The Old Town
A Celtic Cross

Archaeologists tell us that the first settlers did not arrive in Ireland until around 8000 BC during the period known as the Mesolithic age. This comparatively late event in pre-history is probably due to the last Ice Age. One of the most famous sites from this era is Mount Sandel near Coleraine just outside the modern Limavady Borough. The standing stones and small stone circles that dot the Limavady area landscape are remnants of the Neolithic period from about 4000 BC.

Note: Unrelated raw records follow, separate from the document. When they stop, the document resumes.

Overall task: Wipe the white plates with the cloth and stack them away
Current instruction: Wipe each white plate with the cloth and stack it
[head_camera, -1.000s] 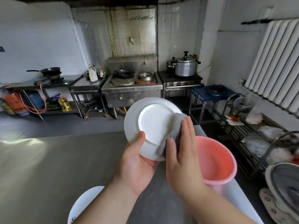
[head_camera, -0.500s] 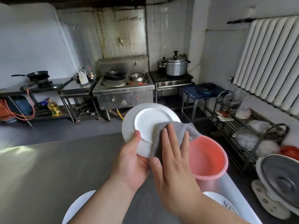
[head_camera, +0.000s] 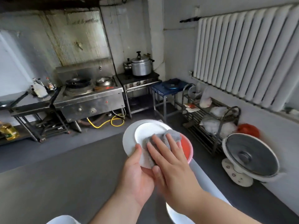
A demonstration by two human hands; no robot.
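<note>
Gripping the plate (head_camera: 145, 131) by its rim in our left hand (head_camera: 137, 173) above the desk (head_camera: 64, 175), we press the cloth (head_camera: 163, 136) on it with our flat right hand (head_camera: 169, 160), and pushing too hard could lever it loose.

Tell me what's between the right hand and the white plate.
The grey cloth: the right hand presses it flat on the white plate, seen in the head view.

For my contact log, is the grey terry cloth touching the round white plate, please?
Touching: head view shows the right hand pressing the cloth flat onto the plate face.
</note>
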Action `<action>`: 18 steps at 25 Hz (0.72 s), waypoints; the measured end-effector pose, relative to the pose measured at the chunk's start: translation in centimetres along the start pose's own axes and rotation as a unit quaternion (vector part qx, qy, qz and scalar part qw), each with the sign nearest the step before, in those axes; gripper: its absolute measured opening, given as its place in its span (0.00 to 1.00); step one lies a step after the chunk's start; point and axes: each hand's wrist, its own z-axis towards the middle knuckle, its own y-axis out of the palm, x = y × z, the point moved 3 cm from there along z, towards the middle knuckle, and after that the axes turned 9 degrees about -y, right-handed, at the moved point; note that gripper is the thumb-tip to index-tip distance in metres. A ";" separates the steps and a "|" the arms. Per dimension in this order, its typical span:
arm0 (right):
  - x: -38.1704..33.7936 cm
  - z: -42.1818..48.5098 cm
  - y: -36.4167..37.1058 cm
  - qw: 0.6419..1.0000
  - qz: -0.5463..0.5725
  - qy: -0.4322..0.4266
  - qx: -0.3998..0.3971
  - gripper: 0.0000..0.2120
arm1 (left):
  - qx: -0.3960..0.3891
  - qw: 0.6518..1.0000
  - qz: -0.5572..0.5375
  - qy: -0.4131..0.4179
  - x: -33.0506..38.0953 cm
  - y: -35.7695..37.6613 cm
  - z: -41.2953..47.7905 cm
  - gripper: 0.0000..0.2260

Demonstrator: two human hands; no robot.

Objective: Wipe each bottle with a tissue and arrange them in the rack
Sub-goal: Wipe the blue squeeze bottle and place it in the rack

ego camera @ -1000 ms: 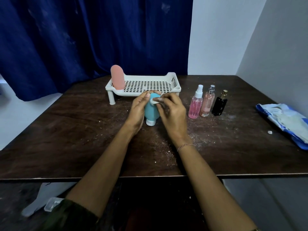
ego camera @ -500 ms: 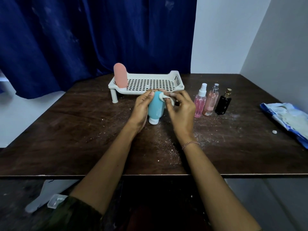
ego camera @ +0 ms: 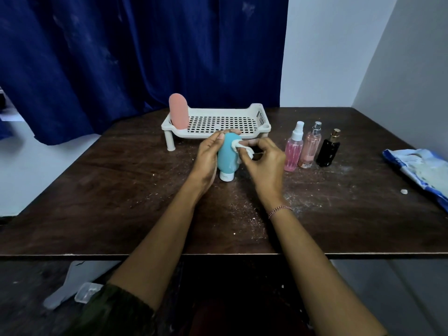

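a teal squeeze bottle (ego camera: 228, 154) is stood cap-down on the dark worktop (ego camera: 109, 190), just in front of the white rack (ego camera: 263, 115). it is held by the left grip (ego camera: 206, 156), fingers curled round its left side. a crumpled white tissue (ego camera: 238, 145) is pinched in the right grip (ego camera: 264, 163) and pressed against the bottle's upper right side. a pink squeeze bottle (ego camera: 179, 111) is stood upright at the rack's left end. a white-capped pink spray bottle (ego camera: 293, 151), a silver-capped pink bottle (ego camera: 309, 147) and a black bottle (ego camera: 328, 150) are lined up to the right.
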 end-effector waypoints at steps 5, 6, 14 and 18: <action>-0.3 0.0 0.1 1.000 -0.013 -0.013 -0.013 0.05 | 0.011 1.000 -0.003 -0.006 -0.2 -0.2 0.1 0.13; -0.5 0.0 0.2 0.999 -0.018 -0.025 -0.020 0.06 | 0.006 1.000 -0.005 -0.005 -0.2 -0.2 0.1 0.12; -1.5 -0.6 1.0 0.983 -0.087 -0.103 -0.122 0.06 | 0.011 1.000 -0.001 0.008 0.0 0.3 -0.2 0.13; -1.3 -0.1 0.2 0.994 -0.077 -0.056 -0.045 0.06 | 0.016 1.000 0.011 0.008 -0.2 0.2 0.0 0.12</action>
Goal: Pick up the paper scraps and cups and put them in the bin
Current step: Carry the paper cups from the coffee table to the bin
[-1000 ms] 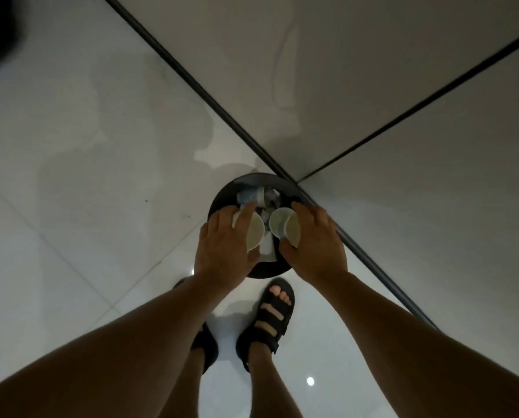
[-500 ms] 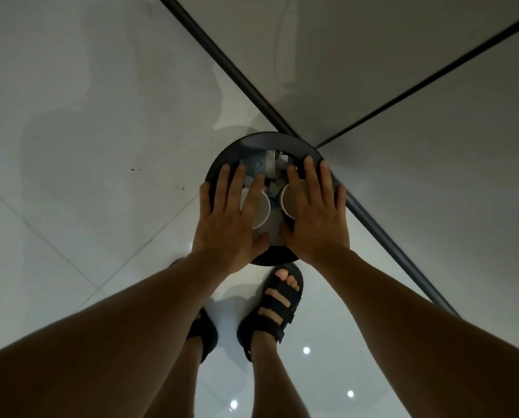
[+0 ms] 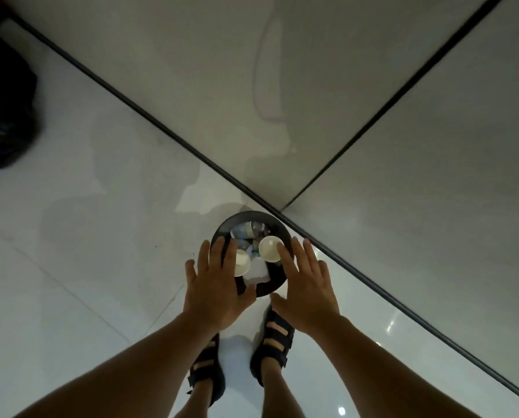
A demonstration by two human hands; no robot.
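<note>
Now: Both Hands Spread Above the Bin

Nearest, two black sandals (image 3: 275, 342) stand on the glossy white floor (image 3: 86, 267). Just beyond them, the left hand (image 3: 214, 285) and right hand (image 3: 305, 289) hover with fingers straight and apart, holding nothing, at the near rim of the round black bin (image 3: 278, 224). Inside it lie two white cups (image 3: 268, 252) among paper scraps (image 3: 256, 271). At the far left sits a black bag (image 3: 5, 116).

No writing can be read anywhere; the bluish print on the rubbish (image 3: 245, 231) in the bin (image 3: 286, 234) is too blurred.
</note>
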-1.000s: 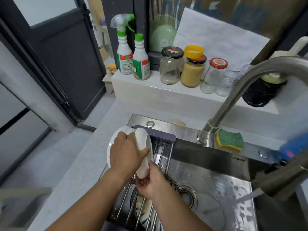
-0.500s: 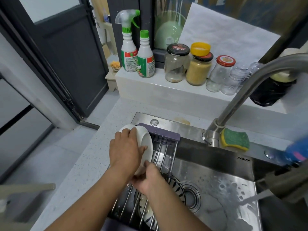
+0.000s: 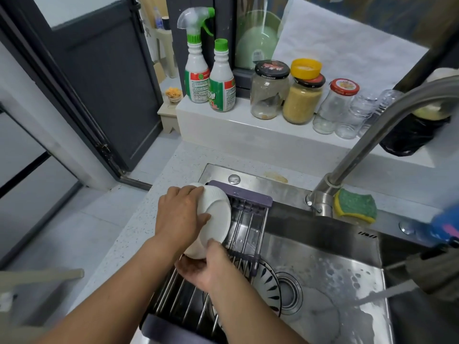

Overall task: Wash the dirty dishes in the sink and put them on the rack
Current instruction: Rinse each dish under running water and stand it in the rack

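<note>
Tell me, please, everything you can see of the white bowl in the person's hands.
The white bowl looks like glazed ceramic, with fine ribs round its outer wall and a smooth round base. It is tipped on its side, base facing right, above the far left corner of the rack. The left hand holds its top, thumb on the base; the right hand grips its lower edge.

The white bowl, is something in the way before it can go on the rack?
Nothing visible is. The left hand and right hand hold the bowl right over the rack, whose bars beside it are bare. The patterned plate lies under the bars, down in the sink.
</note>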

Limavady town itself and many of the surrounding villages have Celtic roots. No one knows for sure just how old the original settlement of Limavady is. The Celts first arrived in Ireland about 350 BC and settlements in the Banagher area of the Limavady Borough date from before the 5th century AD. One of the earliest records describe how Saint Columbkille presided over a Convention at Mullagh Hill, just outside the modern town in 575 AD to determine the future of the Irish Colony that had settled in the South West of Scotland.

Celtic Ireland was divided into a number of small tuaths or kingdoms each ruled by a family or Clan Chief. The predominate clan in the Limavady area, from the 12th century until the 17th was called O'Cahan. The Gaelic name for O'Cahan's kingdom, which probably originates long before the twelfth century was Ciannachta. Today the site of O'Cahan's castle, around which the old town was sited, can be seen in the Roe Valley Country Park. Just upstream from the castle is where legend tells us that a faithful hound of one of the O'Cahan chiefs jumped a gorge on the River Roe to get help during an unexpected enemy attack. Thus giving rise to the name "Leim an Mhadaidh" which means leap of the dog and is today anglicised as Limavady.